Per 86 anni è stato uno dei più affascinanti e preziosi musei del mondo, impressionante stratificazione di storia, cultura e religioni, nato e vissuto come chiesa per nove secoli e come moschea per altri sei.
In un museo lo aveva trasformato Mustafa Kemal Ataturk il 24 novembre 1934, facendo di Santa Sofia, o più correttamente Divina Sapienza, il simbolo della nuova Repubblica Turca. Un paese che emergeva dai colpi di coda del primo conflitto mondiale con un nuovo e ambizioso progetto, attuato proprio nel cuore dello scomparso Impero Ottomano e volto a ridisegnare, non senza forti traumi e mai guarite contraddizioni, il rapporto tra stato e religione.
Se perciò Santa Sofia incarna nelle sue mura l’essenza del rapporto tra stato e religione, alterarne lo status giuridico è prima di tutto un atto politico, teso ad affermare una specifica concezione di questo rapporto.
È la mano del presidente turco Recep Tayyip Erdogan ad aver posto la firma in calce al decreto presidenziale n. 2729 che riscrive il futuro di Santa Sofia, almeno quello prossimo. Il tutto al termine di una battaglia legale apertasi con la contestazione formale del decreto del ’34, e conclusasi con la sentenza della 10ma camera del Consiglio di Stato, che ha annullato lo status di museo di Santa Sofia.
L’Unescu, in un urgente e tardivo comunicato nato dai ripetuti e futili contatti con il governo turco, aveva ricordato che il museo di Santa Sofia rappresentava «un modello per un’intera famiglia di chiese e successivamente moschee», a Istanbul e non solo. Aveva ricordato gli obblighi derivanti dall’appartenenza dell’edificio alla lista dei Patrimoni Mondiali dell’Umanità.
Aveva insistito sulla «partecipazione effettiva, inclusiva ed equa delle comunità e delle altre parti interessate» come una «condizione necessaria per la conservazione del patrimonio». Tutti appelli caduti nel vuoto.
L’edificio non è certo perduto, cittadini e turisti continueranno certamente a poterne visitare le sale e ad ammirare ciò che resta degli straordinari mosaici bizantini in essa conservati. Unica eccezione saranno le ore di preghiera, quando le sale verranno chiuse al pubblico e i mosaici coperti da appositi tendaggi.
È interessante ricordare come, con conquista di Costantinopoli nel 1453 e la prima conversione di Santa Sofia a moschea, a lungo i fedeli musulmani pregarono dio dinanzi ai mosaici bizantini, ricoperti su spinta della corrente iconoclasta soltanto un secolo più tardi. Segno di come con il tempo cambia anche ciò che ci appare più immutabile, incluse le religioni.

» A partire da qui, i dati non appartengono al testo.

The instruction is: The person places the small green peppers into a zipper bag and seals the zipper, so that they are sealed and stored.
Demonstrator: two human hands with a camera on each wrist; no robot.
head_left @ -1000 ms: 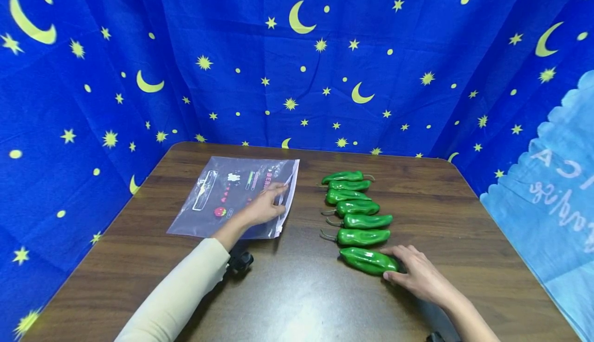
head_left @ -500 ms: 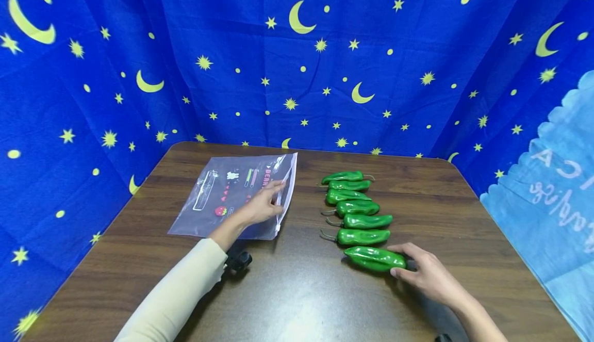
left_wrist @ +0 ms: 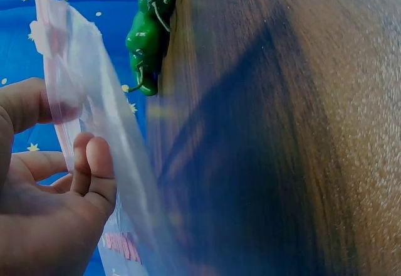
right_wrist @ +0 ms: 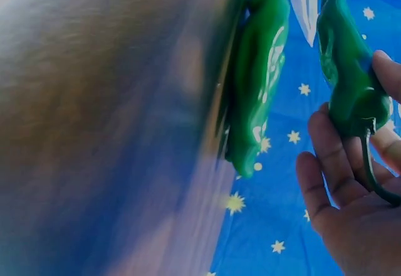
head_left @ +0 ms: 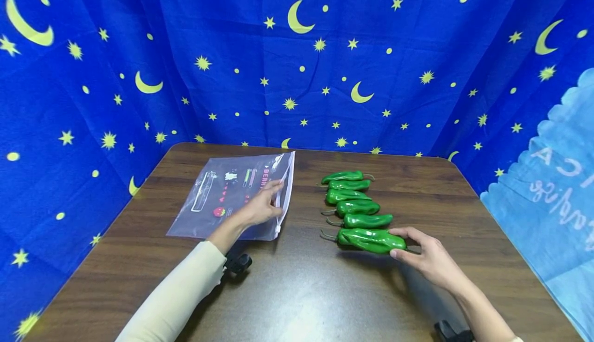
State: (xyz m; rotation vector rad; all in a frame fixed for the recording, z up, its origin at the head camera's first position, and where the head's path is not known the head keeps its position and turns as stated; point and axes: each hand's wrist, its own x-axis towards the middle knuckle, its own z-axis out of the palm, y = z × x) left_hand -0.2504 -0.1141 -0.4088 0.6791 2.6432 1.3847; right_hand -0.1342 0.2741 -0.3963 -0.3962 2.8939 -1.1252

È soprattutto il progetto di inclusività e comunità ad essere gravemente ferito da questo mutamento epocale di Santa Sofia. Il ministero a cui è stato affidata la custodia del prezioso edificio non è più quello del turismo, bensì Diyanet, ovvero quello per gli Affari Religiosi. Concepito agli albori dell’età repubblicana come strumento di controllo e di affermazione della supremazia dello stato sulle comunità religiose tutte, Diyanet è oggi lo strumento principe usato dal presidente Erdogan per plasmare la nazione turca secondo il progetto cullato dall’islamismo politico turco per oltre 60 anni, e che oggi si materializza anno dopo anno con gesti concreti, come la nuova Santa Sofia.
Quella di Erdogan è in definitiva una vittoria soprattutto identitaria, fatta di simboli trasformati dalla prassi. Vittoria innanzitutto nei confronti di Mustafa Kemal Ataturk, che per il Reis resta il termine fondamenta di confronto a distanza, il prima e il dopo, il passato e il futuro, con un occhio al centenario della Repubblica in arrivo nel 2023.
È una vittoria anche nei confronti di tutti i progetti politici alternativi al disegno erdoganiano e sostenuti dal variegato mondo delle opposizioni, che abbracciano, pur in modi assai diversi tra loro, quel mosaico di religioni e culture che caratterizzano l’Anatolia.
Santa Sofia è trattata come l’oggetto tangibile di un’affermazione politica ed identitaria specifica, dove l’elemento religioso è dominante. Un’identità nazionalista, islamista e suprematista, che ambisce a manifestarsi agli occhi della nazione turca in primis, ma anche di fronte all’intera comunità islamica e, in definitiva, del mondo tutto.